We’ll go back to our client machine. We’ll run “gpupdate.” As soon as Group Policy is updated, we can rerun Snagit Editor now and see our settings get delivered. There’s just no way to do this out of the box. That’s why we developed a PolicyPak for it.

Now if we go to the “Snagit 10 Editor,” we’ll dive down under the “Editor Options…” The first thing we want to do is go to “Advanced.” Look at that. We’ve slid it over to “Less often” just like we said. That button that we saw earlier for the “Backup/Restore Automatically Stored Files…,” it’s just totally gone out of the UI. Nothing more to confuse the user, and you could do that for any of the items anywhere in Snagit that we support.

The last thing I wanted to show you was that “Improve Snagit.”I said “Disable whole tab in target application.” It’s not really a tab, but if you click on “Improve Snagit,” watch what happens. I’m going to show you that again. I’m going to click on it, and it just doesn’t let you click on that at all.
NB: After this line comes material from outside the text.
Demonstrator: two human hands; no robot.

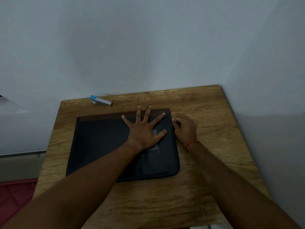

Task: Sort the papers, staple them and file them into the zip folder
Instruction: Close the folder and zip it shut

You can do that for any or all these tabs if you’re so inclined.

If you want to truly deploy the settings that are important for Snagit and lock them down as you just saw for both the Snagit Main Application and the Snagit Editor, well that is what PolicyPak for Snagit will do for you.

When you’re licensed for PolicyPak, you’re not just licensed for one Pak, you’re licensed for all the Paks. If you get excited about managing this one application, you might want to manage things like Firefox or Flash or Java or Lync or any of your other corporate applications.

With that in mind, thank you very much. Remember with PolicyPak, what you set is what they get.